TASK BRIEF:
From the entries that follow, copy every line with the word "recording".

(Stored items)
"""

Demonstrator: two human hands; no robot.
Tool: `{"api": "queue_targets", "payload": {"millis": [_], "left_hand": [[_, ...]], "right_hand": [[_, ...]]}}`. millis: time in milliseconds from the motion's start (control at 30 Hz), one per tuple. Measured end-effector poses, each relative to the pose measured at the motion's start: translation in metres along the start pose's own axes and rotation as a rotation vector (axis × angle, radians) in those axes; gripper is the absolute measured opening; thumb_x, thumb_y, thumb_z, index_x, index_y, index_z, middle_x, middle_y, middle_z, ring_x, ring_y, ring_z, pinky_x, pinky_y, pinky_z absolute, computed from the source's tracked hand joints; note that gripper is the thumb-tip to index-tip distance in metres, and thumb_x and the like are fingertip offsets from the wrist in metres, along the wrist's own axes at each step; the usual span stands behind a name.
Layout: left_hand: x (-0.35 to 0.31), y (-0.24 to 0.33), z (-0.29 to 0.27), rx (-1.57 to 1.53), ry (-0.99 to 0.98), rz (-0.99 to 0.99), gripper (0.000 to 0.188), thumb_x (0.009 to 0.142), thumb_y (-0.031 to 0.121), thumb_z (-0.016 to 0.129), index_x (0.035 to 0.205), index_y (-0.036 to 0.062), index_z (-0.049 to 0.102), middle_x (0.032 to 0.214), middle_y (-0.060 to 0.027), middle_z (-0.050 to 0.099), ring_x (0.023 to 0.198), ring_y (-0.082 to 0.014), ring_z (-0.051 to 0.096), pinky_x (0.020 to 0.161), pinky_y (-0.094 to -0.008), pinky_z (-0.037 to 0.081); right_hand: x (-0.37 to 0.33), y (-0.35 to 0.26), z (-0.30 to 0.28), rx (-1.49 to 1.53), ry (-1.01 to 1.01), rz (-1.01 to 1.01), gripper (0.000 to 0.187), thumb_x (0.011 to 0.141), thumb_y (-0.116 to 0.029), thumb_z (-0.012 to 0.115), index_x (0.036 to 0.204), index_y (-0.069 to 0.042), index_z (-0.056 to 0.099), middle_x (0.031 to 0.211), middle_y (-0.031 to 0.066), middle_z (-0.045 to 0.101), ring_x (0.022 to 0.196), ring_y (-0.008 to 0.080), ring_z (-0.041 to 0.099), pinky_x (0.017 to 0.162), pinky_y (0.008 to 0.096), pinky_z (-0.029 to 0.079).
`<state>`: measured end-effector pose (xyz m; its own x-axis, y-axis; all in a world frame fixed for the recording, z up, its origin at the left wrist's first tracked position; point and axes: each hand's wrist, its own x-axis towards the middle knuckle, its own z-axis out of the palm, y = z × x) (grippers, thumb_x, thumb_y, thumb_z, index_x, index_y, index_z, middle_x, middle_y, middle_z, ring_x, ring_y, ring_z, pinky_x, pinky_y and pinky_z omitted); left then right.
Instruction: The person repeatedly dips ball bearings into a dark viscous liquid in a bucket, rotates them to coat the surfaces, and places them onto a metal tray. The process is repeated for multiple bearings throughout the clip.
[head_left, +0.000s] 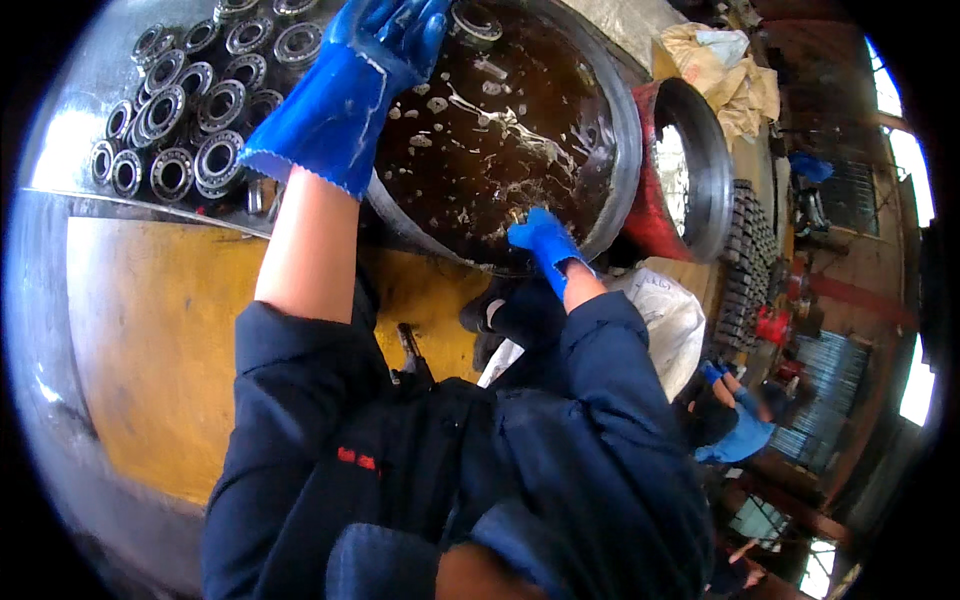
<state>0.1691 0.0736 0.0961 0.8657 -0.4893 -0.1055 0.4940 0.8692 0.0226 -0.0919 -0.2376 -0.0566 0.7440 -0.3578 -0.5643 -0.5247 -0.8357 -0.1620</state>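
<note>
My left hand, in a blue rubber glove, reaches over the left rim of a round metal tub; its fingers look apart, and nothing shows in them. Dark brown liquid with pale foam fills the tub. Beside those fingers a ring bearing shows at the tub's far side. My right hand, also blue-gloved, is closed low over the tub's near edge. A small yellowish tip shows at its fingers, too little to name. Many ring bearings lie piled on the metal table left of the tub.
A red drum with a metal rim stands right of the tub. Beyond it are brown paper sacks and stacked dark metal parts. A white sack lies near my right arm. Another person is at the far right.
</note>
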Motion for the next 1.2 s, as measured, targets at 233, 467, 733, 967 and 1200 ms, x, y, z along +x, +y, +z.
{"api": "queue_targets", "payload": {"millis": [233,467,733,967,1200], "left_hand": [[0.009,0.026,-0.028,-0.119,0.053,-0.062,0.049,0.11,0.037,0.037,0.147,0.0094,0.053,0.149,-0.0136,0.059,0.133,-0.0324,0.059,0.097,-0.0458,0.058],[-0.014,0.007,0.004,-0.042,0.087,0.015,0.041,0.11,0.033,0.039,0.14,0.0097,0.057,0.145,-0.0091,0.062,0.136,-0.0266,0.057,0.104,-0.0431,0.051],[-0.006,0.014,-0.006,0.05,0.05,0.011,0.043,0.111,0.036,0.038,0.14,0.0109,0.057,0.149,-0.0089,0.058,0.141,-0.0292,0.051,0.106,-0.0494,0.049],[0.03,-0.014,-0.026,0.436,-0.372,0.108,0.042,0.111,0.034,0.037,0.142,0.0116,0.055,0.149,-0.0084,0.059,0.138,-0.0279,0.055,0.105,-0.0476,0.05],[-0.027,0.005,0.023,0.066,0.259,0.026,0.043,0.111,0.032,0.038,0.146,0.0111,0.053,0.149,-0.0084,0.059,0.139,-0.0245,0.054,0.114,-0.0426,0.042]], "right_hand": [[-0.005,-0.079,-0.021,-0.585,-0.186,-0.12,0.038,0.085,-0.028,0.068,0.119,-0.013,0.072,0.119,0.0156,0.074,0.111,0.0371,0.07,0.094,0.0482,0.056],[0.017,-0.028,-0.009,-0.213,-0.066,0.076,0.044,0.086,-0.038,0.065,0.118,-0.009,0.074,0.127,0.0218,0.07,0.118,0.0402,0.067,0.098,0.0461,0.054],[-0.002,-0.087,-0.022,-0.849,-0.183,-0.329,0.035,0.078,-0.024,0.078,0.111,-0.014,0.077,0.116,0.0137,0.076,0.11,0.0337,0.072,0.089,0.0516,0.057],[0.035,0.03,-0.007,-0.107,0.088,-0.087,0.037,0.082,-0.036,0.07,0.11,-0.012,0.076,0.108,0.0184,0.076,0.102,0.041,0.071,0.086,0.0447,0.055],[-0.001,-0.077,-0.015,-0.563,-0.096,-0.157,0.04,0.08,-0.036,0.074,0.113,-0.013,0.076,0.12,0.0154,0.074,0.112,0.0375,0.07,0.093,0.0485,0.056]]}}
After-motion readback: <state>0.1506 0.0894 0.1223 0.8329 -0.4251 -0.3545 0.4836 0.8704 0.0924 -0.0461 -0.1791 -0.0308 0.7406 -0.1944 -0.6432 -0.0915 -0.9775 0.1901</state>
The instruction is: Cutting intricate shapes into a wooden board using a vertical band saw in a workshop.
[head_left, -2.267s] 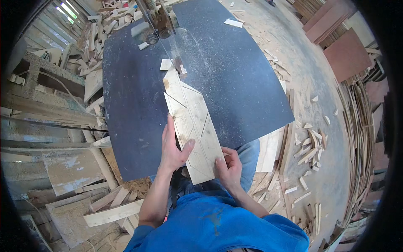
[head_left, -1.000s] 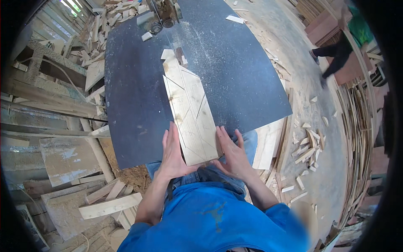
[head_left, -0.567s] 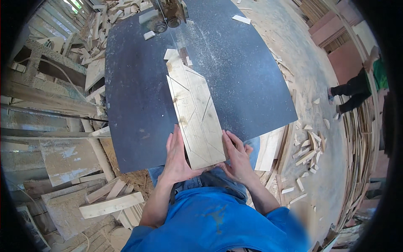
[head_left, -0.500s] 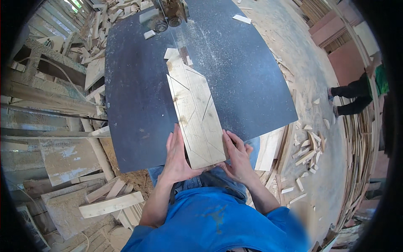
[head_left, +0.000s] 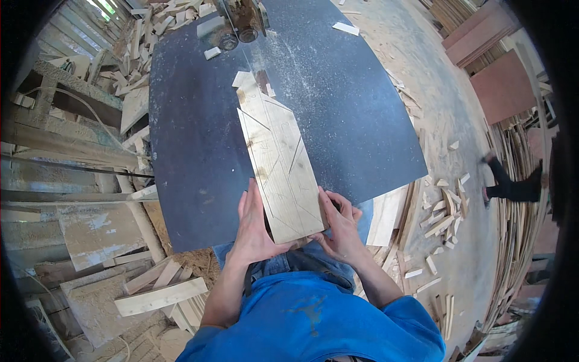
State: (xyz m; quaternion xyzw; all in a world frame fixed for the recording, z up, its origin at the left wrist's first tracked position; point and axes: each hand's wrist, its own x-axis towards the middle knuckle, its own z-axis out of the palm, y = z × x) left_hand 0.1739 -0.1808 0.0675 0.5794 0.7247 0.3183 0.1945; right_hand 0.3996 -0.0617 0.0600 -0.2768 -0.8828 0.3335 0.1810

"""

RESPONSE FOR THIS EXERCISE:
`<state>`: measured end-effector pose (xyz m; its own x-axis, y-axis; all in a world frame fixed for the recording, z up, its origin at the left wrist's first tracked position; point and axes: each hand's wrist, its own x-axis towards the middle knuckle, its own z-axis out of the palm, y = z × x) (grippers, thumb_x, thumb_y, thumb_z, index_x, index_y, index_z, middle_x, middle_y, middle_z, ring_x, ring_y, ring_z, pinky_x, pinky_y and pinky_z omitted); left then right.
State: (xyz m; quaternion xyzw; all in a world frame fixed for the recording, z up, its origin at the left wrist's first tracked position; point and axes: each hand's wrist, its own x-axis towards the middle knuckle, its own z-axis out of the palm, y = z × x) left_hand 0.1739 -0.1808 0.0675 0.5794 0.7247 0.3183 0.1945; right_hand 0.3996 -0.0617 0.0600 -0.2768 -0.8828 0.3335 0.1810

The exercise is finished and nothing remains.